Michael Levenson-September 3, 2020, 7:54 AM EDT·
The teenager woke up after a night of partying at a Providence, Rhode Island, house to find herself naked in a shower, surrounded by men who were laughing and taking pictures, the police said.
She went to the police almost immediately, but the case stalled with little to go on beyond the girl’s painful memories from that night in December. Then, in March, the girl’s mother found a video of her daughter being sexually assaulted that one of the perpetrators had posted on Facebook.
The mother took out her phone, recorded the video on her computer screen and sent the recording to the police.
“That’s when the investigation really heated up,” Maj. David Lapatin of the Providence Police Department said in an interview Wednesday. “We were able to see who was there. We were able to see faces. We were able to see the actual act, of first-degree sexual assault.”
On Wednesday, the police said the mother’s discovery of the Facebook video helped them charge eight men with sexually assaulting the 16-year-old girl after she lost consciousness at the house party Dec. 20, 2019.
Col. Hugh Clements Jr., chief of the Providence police, said the assault was one of the worst he could recall in his 35 years with the department.
“The incident is horrifying, devastating, disturbing on so many levels to this young girl, to her family and to this community,” Clements said at a news conference.
He said the teenager had been offered counseling, housing and other services, and he thanked her and her family for coming forward to report the crime. Not only had she helped identify the men who assaulted her, he said, but she also faced the possibility of testifying in court and being sharply questioned by defense lawyers.
“I commend her bravery, her courage and her family for sticking by her,” the chief said.
“I give her a lot of credit,” he added.
The police said six men — Keith Erving Colon, 24; Jose Vargas, 18; Carlos Chacon, 19; Malcolm Baptista, 18; Luis A. Cabrera, 18; and Luis Luna, 19 — were arrested last week and charged with assault with intent to commit sexual assault and conspiracy.
A seventh man, Richard Tarell Chester, 19, was arrested and charged with first-degree sexual assault, the police said. The eighth, Carlos D. Vasquez, was being sought Wednesday on charges of assault with intent to commit sexual assault and conspiracy.

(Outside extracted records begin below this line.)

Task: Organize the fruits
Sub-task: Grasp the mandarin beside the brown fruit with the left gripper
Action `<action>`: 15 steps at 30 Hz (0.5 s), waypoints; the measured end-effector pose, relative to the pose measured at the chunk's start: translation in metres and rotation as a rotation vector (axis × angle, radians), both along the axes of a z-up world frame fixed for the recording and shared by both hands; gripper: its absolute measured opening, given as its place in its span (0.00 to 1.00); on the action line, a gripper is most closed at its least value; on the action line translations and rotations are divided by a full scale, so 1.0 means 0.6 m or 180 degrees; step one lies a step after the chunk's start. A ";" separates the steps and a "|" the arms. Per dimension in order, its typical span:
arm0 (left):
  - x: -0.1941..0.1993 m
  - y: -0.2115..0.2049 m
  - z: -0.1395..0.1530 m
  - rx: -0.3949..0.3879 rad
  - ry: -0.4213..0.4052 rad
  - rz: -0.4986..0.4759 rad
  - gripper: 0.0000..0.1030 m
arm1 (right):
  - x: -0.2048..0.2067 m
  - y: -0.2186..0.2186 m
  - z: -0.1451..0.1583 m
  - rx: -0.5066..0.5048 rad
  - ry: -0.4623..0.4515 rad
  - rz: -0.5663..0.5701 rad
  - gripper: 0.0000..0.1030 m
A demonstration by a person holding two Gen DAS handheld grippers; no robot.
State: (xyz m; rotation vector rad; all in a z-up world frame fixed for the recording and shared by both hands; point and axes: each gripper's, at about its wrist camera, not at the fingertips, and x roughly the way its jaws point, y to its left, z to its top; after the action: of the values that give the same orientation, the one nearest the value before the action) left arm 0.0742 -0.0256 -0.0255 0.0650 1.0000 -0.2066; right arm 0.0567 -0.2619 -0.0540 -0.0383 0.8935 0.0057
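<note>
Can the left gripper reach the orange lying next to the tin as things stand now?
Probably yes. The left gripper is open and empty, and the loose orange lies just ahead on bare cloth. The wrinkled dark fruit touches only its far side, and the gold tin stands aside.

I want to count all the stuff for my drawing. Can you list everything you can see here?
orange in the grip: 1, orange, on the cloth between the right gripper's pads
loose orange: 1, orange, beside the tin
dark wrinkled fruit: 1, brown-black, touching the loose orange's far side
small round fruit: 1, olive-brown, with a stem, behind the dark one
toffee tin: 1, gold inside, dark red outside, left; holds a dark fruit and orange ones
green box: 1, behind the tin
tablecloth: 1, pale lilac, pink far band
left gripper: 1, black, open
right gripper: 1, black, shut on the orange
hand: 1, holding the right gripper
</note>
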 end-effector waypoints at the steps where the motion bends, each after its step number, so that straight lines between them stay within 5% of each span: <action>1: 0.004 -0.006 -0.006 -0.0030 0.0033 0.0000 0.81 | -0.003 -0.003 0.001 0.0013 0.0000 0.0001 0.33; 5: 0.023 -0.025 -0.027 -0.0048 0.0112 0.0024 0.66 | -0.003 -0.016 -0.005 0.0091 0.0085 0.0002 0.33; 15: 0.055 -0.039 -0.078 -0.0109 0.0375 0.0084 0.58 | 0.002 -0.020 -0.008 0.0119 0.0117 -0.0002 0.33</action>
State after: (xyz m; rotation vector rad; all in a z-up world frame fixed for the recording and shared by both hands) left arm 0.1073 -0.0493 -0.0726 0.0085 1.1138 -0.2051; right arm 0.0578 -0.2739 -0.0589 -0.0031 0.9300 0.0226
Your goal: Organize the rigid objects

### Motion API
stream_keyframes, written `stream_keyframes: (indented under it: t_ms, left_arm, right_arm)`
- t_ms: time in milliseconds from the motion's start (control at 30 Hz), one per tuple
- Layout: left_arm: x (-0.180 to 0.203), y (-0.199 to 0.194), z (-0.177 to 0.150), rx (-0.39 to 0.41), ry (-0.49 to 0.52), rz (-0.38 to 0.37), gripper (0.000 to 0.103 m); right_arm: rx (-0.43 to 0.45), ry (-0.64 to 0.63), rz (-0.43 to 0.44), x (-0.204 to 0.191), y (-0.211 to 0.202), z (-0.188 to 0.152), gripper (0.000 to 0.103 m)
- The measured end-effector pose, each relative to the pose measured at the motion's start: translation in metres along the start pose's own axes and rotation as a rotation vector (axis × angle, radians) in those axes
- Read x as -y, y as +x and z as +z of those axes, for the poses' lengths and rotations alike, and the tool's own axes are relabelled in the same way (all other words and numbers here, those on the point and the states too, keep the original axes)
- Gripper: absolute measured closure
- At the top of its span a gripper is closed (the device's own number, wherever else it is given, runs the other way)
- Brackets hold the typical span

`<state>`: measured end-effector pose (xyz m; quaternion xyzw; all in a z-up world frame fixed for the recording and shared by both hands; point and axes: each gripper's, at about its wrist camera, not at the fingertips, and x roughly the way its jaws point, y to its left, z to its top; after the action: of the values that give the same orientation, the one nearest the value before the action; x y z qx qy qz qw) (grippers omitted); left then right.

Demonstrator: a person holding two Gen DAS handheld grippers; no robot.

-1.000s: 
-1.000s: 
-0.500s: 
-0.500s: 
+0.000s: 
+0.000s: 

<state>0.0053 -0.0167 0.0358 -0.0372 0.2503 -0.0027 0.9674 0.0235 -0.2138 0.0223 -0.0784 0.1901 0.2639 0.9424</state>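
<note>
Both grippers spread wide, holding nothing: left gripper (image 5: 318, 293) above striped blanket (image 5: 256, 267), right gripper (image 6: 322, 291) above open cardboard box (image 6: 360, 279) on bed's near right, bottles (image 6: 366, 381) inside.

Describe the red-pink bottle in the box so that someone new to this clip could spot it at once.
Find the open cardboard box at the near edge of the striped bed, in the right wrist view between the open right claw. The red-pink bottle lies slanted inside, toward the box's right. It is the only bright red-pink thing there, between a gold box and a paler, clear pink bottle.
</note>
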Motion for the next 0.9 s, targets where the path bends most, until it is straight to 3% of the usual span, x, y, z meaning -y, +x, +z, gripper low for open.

Lawyers for several of the men did not immediately respond to messages Wednesday. Chad F. Bank, a lawyer for Luna, and Nicholas Obolensky, a lawyer for Cabrera, declined to comment.
The teenager had been invited to the party by two boys she knew, Lapatin said. She remembered drinking and smoking marijuana and then not feeling well, so she went to a bedroom to lie down, he said. That’s when someone forced her to drink more alcohol, causing her to lose consciousness, she later told the police.
When she awoke, she was naked in the shower, surrounded by eight to 15 men, Lapatin said.
The teenager left the party and went to the hospital with pain in her genital area, Lapatin said. She then gave a full statement to the police, he said.
“She was able to give us some names of who was there,” he said, “but we didn’t have the evidence right then to start charging people.”
The investigation accelerated, he said, when someone told the girl’s mother about the video of the assault on Facebook.
Detectives recognized several of the men’s faces and nicknames in the video, he said, and were able to track them down.
The sharing of the video on Facebook suggests the perpetrators were “proud of what they had done and wanted to display this for others to see — and that in itself is disturbing,” said Vanessa Volz, the executive director of Sojourner House, in Providence, which provides emergency housing, counseling and other services to victims of sexual violence and their families.
“It’s obviously horrific and completely unacceptable, and I think very indicative of how we still are living in a rape culture,” Volz said.
Many of those who seek help at Sojourner House have been harassed, tracked or shamed online and on social media, Volz said.
“There’s a dehumanization element with the technology we have access to,” she said. “It’s so easy. You videotape something, you copy it, you send it. It happens so instantaneously. You can do all that in less than a minute.”
She said the case reinforced the need to change deep-seated cultural attitudes about how people treat each other. “And until that changes,” she said, “we’re going to continue to see these types of incidents.”